Maybe you’ve heard that marijuana is similar (or identical) to something called hemp. If you’ve seen hemp necklaces or hemp shampoo on store shelves, or heard that Thomas Jefferson, the third president of the United States, grew hemp, you may have wondered: Wait a minute, you mean I can wash my hair with liquid marijuana? Our third president grew weed?
The answer is more complicated than you might think.
Here are some facts on hemp and its relation to marijuana:
What exactly is hemp?
“Hemp” is another name for the Cannabis sativa plant and its products. This same species of plant is also called marijuana.
Is hemp the same thing as marijuana?
Yes and no. Hemp and marijuana are both names for the Cannabis sativa plant, but people usually use these terms to talk about two different varieties of the plant.
Varieties grown to make hemp rope and other products you see on the shelves (including the varieties Jefferson and others grew during the 1700s) have a whole lot less of the chemical that makes marijuana users feel high. Those varieties are sometimes called “industrial hemp.”

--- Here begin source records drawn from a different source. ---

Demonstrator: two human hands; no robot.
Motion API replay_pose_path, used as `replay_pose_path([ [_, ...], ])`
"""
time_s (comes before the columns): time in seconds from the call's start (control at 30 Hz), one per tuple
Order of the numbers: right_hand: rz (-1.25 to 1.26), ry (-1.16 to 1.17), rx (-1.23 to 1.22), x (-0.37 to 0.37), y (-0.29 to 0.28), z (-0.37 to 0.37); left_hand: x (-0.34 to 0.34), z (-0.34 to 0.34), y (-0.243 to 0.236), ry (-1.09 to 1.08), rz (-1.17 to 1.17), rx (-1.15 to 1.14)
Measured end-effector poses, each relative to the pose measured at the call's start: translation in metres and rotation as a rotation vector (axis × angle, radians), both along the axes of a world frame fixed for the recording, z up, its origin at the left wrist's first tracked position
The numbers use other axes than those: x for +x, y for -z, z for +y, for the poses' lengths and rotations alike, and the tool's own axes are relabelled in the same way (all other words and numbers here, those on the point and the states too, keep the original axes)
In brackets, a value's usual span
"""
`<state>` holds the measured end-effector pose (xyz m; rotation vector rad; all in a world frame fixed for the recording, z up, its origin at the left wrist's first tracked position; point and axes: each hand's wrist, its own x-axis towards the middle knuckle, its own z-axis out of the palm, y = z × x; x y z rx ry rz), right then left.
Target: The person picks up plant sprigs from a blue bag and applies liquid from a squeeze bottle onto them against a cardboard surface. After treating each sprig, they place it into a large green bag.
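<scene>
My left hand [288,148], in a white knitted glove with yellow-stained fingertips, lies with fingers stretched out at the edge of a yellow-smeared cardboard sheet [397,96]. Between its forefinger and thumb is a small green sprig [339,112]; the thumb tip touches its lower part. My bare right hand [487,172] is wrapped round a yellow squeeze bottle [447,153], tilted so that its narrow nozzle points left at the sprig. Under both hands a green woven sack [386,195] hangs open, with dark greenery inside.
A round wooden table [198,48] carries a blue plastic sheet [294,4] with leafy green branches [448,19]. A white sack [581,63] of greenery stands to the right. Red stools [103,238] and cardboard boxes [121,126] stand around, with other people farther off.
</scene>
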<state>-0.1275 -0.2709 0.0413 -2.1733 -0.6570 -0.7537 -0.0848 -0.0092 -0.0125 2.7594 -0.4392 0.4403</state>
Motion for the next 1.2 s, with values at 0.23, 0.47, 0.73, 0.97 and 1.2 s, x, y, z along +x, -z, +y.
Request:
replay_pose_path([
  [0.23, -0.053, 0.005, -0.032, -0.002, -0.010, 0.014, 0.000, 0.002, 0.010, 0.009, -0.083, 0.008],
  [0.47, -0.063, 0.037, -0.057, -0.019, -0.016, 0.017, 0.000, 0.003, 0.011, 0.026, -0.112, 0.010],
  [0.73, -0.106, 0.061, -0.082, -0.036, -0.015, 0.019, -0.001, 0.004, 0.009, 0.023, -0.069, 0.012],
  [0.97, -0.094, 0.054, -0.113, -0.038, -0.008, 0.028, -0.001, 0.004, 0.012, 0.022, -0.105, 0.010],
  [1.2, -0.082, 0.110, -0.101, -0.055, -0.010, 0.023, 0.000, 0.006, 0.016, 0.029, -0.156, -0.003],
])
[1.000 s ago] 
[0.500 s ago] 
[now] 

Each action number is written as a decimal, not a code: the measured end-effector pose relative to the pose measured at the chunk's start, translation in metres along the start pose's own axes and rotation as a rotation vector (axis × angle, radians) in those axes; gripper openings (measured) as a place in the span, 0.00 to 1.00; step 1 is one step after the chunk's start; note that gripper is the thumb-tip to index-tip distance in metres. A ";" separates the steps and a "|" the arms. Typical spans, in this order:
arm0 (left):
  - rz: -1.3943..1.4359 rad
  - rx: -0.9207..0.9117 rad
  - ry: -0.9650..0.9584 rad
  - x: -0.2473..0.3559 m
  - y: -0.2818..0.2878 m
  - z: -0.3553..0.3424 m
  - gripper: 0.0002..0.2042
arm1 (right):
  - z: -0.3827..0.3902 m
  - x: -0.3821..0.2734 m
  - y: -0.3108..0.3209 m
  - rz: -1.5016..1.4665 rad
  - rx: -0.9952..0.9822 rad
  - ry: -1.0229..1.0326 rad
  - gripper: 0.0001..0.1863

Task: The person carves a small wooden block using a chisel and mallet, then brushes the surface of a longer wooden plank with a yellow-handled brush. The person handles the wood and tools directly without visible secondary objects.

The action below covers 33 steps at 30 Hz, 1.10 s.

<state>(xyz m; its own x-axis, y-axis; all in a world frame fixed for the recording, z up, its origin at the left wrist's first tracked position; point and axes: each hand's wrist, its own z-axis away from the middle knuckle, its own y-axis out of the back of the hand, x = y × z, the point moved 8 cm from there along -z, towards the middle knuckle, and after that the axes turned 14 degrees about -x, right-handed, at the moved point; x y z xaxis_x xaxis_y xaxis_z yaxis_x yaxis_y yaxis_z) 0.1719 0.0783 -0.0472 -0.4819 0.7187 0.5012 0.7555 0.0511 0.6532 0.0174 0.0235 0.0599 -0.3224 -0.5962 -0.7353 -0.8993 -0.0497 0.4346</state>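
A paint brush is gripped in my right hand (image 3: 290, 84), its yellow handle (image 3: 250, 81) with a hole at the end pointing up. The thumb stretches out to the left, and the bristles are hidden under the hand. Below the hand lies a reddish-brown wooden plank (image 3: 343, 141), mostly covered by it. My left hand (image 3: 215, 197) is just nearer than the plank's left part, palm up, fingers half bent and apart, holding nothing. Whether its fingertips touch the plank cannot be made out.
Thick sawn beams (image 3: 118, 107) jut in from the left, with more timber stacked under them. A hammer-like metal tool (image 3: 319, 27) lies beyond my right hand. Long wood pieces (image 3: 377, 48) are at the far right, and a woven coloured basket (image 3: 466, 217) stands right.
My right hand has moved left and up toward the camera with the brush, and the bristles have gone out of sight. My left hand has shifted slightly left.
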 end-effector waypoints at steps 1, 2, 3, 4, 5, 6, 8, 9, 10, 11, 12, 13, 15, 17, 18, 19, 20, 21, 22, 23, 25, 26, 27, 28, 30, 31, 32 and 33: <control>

What is industrial hemp used for?
The stalks of industrial hemp—remember, that’s the kind with low levels of THC—can be made into rope, paper, wax, and cloth for furniture or clothes. Sterilized hemp seeds can be made into oil for shampoo, soap, or body lotion. The seeds can also be mixed in with food for animals.
Is hemp illegal?
Cannabis sativa is usually illegal under U.S. federal law, but there are exceptions to that rule for products made from hemp that do not contain THC, like paper and shampoo. The U.S. imports some industrial hemp products, and some states also allow farmers to grow industrial hemp.
What’s the short answer?
Hemp rope and joints of marijuana come from different varieties of the same plant. The hemp that’s made into rope or jewelry won’t make a person high.